A bill in the works for the upcoming session of the state Legislature aims to thwart methamphetamine makers by making legal drugs with certain ingredients available by prescription only.

The bill by Sen. Sheila Leslie, D-Reno, will require customers to have a prescription from a doctor to buy cold medicines that contain ephedrine, pseudoephedrine or phenylpropanolamine.

Medicines with those ingredients are sold only in limited quantities from behind the counter at pharmacies and require buyers to sign a registry because of a law approved during the 2007 legislative session.

Adding the prescription requirement, Leslie said, would reduce instances of "smurfing," the practice of buying as much product as the law allows at one pharmacy before moving on to another and using an assumed name to buy more.

"Smurfing and meth have become a No. 1 law enforcement problem in the West," Leslie said.

Restrictions Leslie wants to add are already in place in Oregon and Mississippi.

Officials in Oregon say the number of "meth instances" reported has fallen from 191 in 2005, the year before the restriction went into place, to 12 in 2009. Mississippi just approved the restriction in July.

"The proof is in the evidence, and I think the evidence is clear," said Neil Rombardo, the Carson City district attorney, who is working with Leslie on the bill. "Oregon and Mississippi have done it, and it has been very successful for them."
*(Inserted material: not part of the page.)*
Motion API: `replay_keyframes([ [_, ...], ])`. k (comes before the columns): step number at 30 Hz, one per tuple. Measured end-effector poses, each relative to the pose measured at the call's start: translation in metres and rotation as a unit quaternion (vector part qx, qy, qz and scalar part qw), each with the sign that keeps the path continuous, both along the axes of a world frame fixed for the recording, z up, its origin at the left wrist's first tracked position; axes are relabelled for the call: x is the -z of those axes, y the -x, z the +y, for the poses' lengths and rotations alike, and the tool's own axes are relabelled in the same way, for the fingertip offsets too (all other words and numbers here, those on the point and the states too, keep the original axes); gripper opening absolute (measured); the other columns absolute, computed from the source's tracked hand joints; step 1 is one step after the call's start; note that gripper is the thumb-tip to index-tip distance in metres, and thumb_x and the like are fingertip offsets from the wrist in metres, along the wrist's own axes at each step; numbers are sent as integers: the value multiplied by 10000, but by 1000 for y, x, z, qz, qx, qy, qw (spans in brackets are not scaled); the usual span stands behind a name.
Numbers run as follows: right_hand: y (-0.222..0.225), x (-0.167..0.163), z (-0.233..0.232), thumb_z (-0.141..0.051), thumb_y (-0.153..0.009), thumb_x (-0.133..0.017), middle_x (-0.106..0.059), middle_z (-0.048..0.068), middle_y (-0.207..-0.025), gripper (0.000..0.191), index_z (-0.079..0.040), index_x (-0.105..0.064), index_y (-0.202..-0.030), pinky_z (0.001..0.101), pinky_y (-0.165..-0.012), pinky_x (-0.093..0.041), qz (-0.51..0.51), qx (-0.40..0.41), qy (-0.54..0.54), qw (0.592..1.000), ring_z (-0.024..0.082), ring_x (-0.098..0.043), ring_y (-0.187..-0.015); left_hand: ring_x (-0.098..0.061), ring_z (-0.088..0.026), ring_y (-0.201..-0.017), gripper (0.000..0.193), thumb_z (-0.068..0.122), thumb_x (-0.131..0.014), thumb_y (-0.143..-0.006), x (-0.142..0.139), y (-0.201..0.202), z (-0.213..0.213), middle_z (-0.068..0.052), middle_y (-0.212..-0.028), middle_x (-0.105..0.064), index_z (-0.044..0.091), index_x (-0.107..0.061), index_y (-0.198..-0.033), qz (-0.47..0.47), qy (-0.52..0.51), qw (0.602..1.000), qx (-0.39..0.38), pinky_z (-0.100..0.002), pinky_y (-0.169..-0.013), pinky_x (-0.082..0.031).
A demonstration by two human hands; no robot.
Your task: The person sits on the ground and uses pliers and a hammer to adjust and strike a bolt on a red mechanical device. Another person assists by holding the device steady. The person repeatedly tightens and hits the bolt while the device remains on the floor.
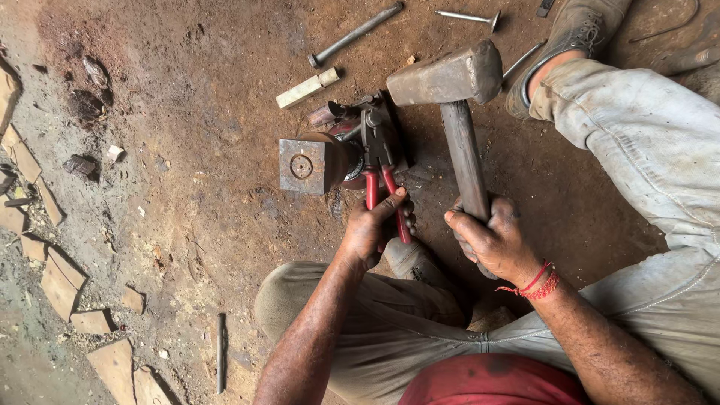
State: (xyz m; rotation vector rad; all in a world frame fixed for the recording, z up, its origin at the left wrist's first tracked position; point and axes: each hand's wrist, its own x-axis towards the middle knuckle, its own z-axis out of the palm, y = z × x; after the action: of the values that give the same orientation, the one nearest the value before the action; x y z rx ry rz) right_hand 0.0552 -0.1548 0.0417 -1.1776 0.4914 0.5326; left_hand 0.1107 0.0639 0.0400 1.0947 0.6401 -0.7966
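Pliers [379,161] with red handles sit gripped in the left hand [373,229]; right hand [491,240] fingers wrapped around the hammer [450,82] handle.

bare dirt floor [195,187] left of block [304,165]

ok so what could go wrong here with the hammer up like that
1. The left hand grips the red-handled pliers close beneath the raised hammer; a missed blow could hit fingers.
2. The metal block sits on uneven dirt and might shift.
3. The right hand holds the handle low, so aim may wander.
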Motion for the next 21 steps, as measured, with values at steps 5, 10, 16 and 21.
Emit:
replay_keyframes([
  [5, 0, -1, 4, -114, -912, -684, -492, -28, -619, 136, -56, -565, -943, 259, -361, -344, 12, 0, -4, 1000, 47, -423, -454, -630, -212, -712, 205, 177, -702, -937, 0, 0, 4, -80, -820, -625, 33, -590, -1030, 2, 33, 999, -14, -396, -647, -555],
  [10, -3, 8, 12, -141, -912, -700, -469, -45, -623, 162, -74, -564, -967, 259, -371, -336, 59, -51, -43, 996, 51, -414, -456, -639, -224, -737, 200, 181, -677, -954, 2, 1, 7, -83, -830, -620, 25, -587, -1040, 22, 60, 998, -26, -394, -682, -565],
  [16, -4, -8, -13, -197, -965, -714, -432, -56, -608, 275, -76, -517, -816, 256, -379, -321, 1, -45, -45, 998, 46, -390, -463, -642, -223, -732, 192, 163, -668, -940, 3, -1, 8, -86, -836, -626, 27, -573, -1038, 32, 69, 997, -33, -395, -666, -562],
  [21, -23, -119, -59, -152, -916, -656, -441, -42, -582, 156, -105, -549, -813, 272, -363, -322, -74, 128, 69, 987, 77, -407, -435, -644, -226, -731, 180, 107, -675, -934, -1, -1, 8, -98, -841, -622, 1, -572, -1038, 13, 98, 994, -43, -400, -667, -571],
])
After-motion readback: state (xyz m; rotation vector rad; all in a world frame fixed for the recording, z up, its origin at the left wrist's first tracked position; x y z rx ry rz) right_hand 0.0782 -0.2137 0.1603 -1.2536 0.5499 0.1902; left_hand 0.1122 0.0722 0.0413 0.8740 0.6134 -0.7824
Rombardo and Leslie are scheduled to make a presentation on the subject at
10:30 a.m. today during a conference at the Golden Nugget.

In the meantime, they have been meeting with industry officials to tamp down skepticism and win support.
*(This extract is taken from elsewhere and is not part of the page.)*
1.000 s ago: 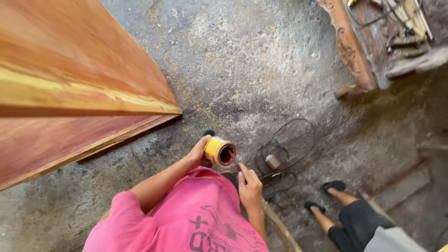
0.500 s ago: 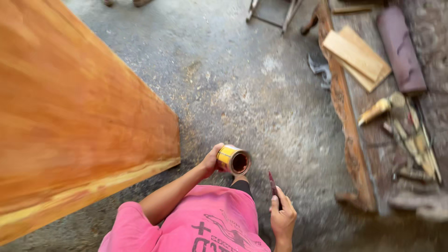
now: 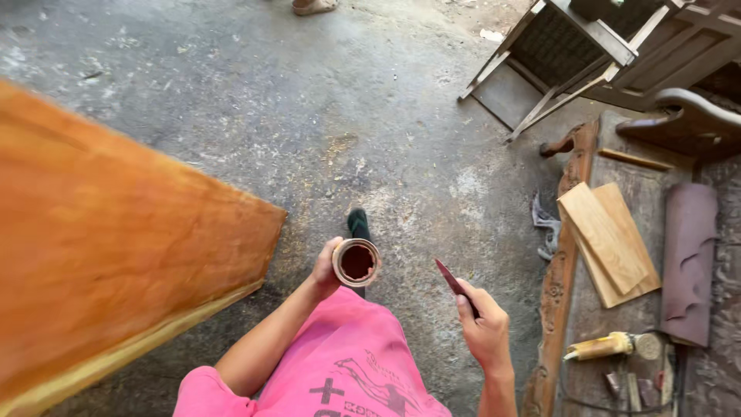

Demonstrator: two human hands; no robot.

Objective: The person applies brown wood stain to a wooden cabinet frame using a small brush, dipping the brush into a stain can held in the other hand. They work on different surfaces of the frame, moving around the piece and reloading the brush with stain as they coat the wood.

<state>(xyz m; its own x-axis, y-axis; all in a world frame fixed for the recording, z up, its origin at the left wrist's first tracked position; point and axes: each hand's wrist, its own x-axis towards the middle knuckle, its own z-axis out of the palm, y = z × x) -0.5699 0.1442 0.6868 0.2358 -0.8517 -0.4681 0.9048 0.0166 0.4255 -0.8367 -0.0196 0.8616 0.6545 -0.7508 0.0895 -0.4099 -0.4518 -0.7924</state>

Larry Matheis, executive director of the Nevada State Medical Association, said the group views the proposal "very favorably" for now.

"Can this be done without becoming really a huge burden on patients and on the physicians' practices?" Matheis said. "I think it can."

Mary Lau, president and CEO of the Retail Association of Nevada, said she has "a lot of questions" about the bill.

"The problem with it is it makes it extremely difficult for people to get legitimate cold products," Lau said.

Laws already in place to track the sale of ingredients that can be used to methamphetamine have a mixed record of performance.

They are credited with making it more difficult and expensive for producers to acquire ingredients.

But they are blamed for bringing a new class of middlemen into the illegal trade, people who engage in smurfing to get the products and then sell them at a big markup to producers.

Although methamphetamine lab busts in Nevada have fallen from 125 in 2003 to 10 in 2009, the drug trade is still a problem, Leslie and Rombardo said.

Leslie said middlemen acquire medicine containing precursors from Nevada pharmacies and sell them to producers in California, who manufacture methamphetamine and sell it back into Nevada.

"I see this as a real solution to reducing the supply" of methamphetamine precursors, Leslie said. "We're making it harder for people to circumvent the law."

Contact reporter Benjamin Spillman at bspillman@
reviewjournal.com or 702-477-3861.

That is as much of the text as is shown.